With European banking mergers at their lowest on record — and profits slumping — politicians are finally getting more serious about the need for
consolidation.
German finance minister Olaf Scholz is seeking to persuade European colleagues of the need for a banking union. He called publicly last month for a deposit insurance system that works across the region, a necessity for cross-border deals because it would make it easier for banks to take deposits from one market and lend in another. He’s now lobbying fellow ministers on its merits, and while his proposal has run into opposition, the bare facts are by now so bad policymakers find them hard to ignore.
The volume of European bank acquisitions has slumped even as top executives acknowledge the need for fewer players across the continent’s fragmented banking landscape and governments seek healthier lenders to boost growth. Profitability is a fraction of that at Wall Street rivals, and even with stock markets near records, shares of many large lenders are languishing. Add to that the fact that several European governments are still stuck with big holdings in their banks that they want to sell.
“The attempt by Scholz to break the deadlock and move the project forward is certainly a welcome development,” said Andreas Lindh, co-head of JPMorgan Chase & Co.’s financial institutions group for Europe, the Middle East and Africa. “There’s clearly a degree of frustration around the lack of progress on the banking union.”
While moving deposits across borders is only one of the outstanding hurdles to make deals more feasible, a move toward a common deposit insurance plan would be a clear first major step at stimulating deals. European countries have different rules for money laundering and financial products, and banks can’t consolidate capital or treasury functions at the holding level.
Unlike the US, Europe’s banking sector didn’t see large-scale consolidation after the 2008 financial meltdown.
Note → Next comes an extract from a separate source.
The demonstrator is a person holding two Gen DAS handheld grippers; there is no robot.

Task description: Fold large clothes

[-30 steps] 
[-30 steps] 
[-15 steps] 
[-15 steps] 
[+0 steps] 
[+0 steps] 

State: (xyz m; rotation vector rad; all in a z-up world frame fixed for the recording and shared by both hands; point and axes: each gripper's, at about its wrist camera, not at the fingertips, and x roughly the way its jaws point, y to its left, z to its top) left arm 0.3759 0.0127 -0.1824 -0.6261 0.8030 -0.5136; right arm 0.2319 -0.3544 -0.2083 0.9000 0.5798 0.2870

Post-crisis regulation was designed to prevent lenders from becoming too big, so European lenders cut back their investment-banking operations and exited businesses that consumed too much capital.
Fast forward ten years, and European bank CEOs still find themselves under pressure — now not because of capital, but due to profitability. Ultra-low interest rates, regulatory costs, ongoing restructurings and the need to replace aging technology systems are all weighing on earnings. Deutsche Bank AG is cutting 18,000 jobs and has said achieving some of its targets will be challenging. Italian rival UniCredit SpA plans to cut about 8,000 positions.
“Given negative interest rates and subdued growth, it will be difficult for banks to remain profitable through traditional banking activities,” said Giorgio Cocini, Bank of America Corp’s co-head of financial institutions advisory in EMEA.